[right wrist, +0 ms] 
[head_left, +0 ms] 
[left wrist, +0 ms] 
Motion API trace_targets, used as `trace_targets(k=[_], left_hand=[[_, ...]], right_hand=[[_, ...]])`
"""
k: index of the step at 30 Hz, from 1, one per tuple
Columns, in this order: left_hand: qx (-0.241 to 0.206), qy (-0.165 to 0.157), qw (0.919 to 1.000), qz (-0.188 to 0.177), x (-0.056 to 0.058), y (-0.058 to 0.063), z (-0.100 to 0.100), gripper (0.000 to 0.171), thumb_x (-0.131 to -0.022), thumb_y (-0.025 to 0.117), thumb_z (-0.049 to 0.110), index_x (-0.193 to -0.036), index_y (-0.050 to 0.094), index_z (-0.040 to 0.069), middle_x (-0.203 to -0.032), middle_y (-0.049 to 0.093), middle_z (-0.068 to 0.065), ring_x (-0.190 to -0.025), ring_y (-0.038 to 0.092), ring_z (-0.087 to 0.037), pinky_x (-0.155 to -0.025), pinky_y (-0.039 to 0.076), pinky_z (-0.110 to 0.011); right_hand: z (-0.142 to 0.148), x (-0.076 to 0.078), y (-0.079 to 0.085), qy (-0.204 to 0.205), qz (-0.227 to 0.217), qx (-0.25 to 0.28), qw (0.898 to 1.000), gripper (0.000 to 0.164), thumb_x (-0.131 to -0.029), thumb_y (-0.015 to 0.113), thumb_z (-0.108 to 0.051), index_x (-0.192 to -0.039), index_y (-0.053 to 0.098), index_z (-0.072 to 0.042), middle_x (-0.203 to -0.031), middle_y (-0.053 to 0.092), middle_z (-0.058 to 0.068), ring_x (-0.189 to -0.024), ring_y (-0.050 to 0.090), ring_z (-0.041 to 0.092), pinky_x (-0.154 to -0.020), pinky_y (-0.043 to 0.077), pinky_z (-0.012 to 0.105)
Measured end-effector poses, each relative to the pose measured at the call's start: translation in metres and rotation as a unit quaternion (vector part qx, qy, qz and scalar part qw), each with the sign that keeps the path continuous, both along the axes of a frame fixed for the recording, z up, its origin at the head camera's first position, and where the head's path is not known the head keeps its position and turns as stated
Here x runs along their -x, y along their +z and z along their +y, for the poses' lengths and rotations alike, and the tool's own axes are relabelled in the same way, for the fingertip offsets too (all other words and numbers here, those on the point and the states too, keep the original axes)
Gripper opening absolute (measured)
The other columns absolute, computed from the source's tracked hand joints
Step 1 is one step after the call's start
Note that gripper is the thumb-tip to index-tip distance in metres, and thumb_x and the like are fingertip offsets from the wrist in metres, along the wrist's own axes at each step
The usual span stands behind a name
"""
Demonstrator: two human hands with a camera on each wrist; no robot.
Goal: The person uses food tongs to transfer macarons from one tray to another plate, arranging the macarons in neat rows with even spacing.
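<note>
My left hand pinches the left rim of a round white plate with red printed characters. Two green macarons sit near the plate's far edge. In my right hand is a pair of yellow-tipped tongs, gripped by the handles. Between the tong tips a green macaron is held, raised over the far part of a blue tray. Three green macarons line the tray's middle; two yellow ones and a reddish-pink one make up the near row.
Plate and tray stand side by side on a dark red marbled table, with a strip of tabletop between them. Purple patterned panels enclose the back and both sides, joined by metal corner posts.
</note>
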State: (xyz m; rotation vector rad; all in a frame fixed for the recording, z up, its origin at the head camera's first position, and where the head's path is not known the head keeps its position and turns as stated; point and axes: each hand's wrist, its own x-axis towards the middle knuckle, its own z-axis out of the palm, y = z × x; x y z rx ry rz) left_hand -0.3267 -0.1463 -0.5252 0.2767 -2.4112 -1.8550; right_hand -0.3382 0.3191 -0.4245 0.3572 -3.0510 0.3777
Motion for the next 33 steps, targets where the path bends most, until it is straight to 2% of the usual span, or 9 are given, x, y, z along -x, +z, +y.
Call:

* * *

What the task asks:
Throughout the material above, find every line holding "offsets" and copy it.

Output of the exercise:
Here x runs along their -x, y along their +z and z along their +y, for the poses' lengths and rotations alike, and the tool's own axes are relabelled in the same way, for the fingertip offsets too (all other words and numbers here, those on the point and the states too, keep the original axes)
Note that gripper is the thumb-tip to index-tip distance in metres, and thumb_x and the like are fingertip offsets from the wrist in metres, along the wrist's own axes at each step

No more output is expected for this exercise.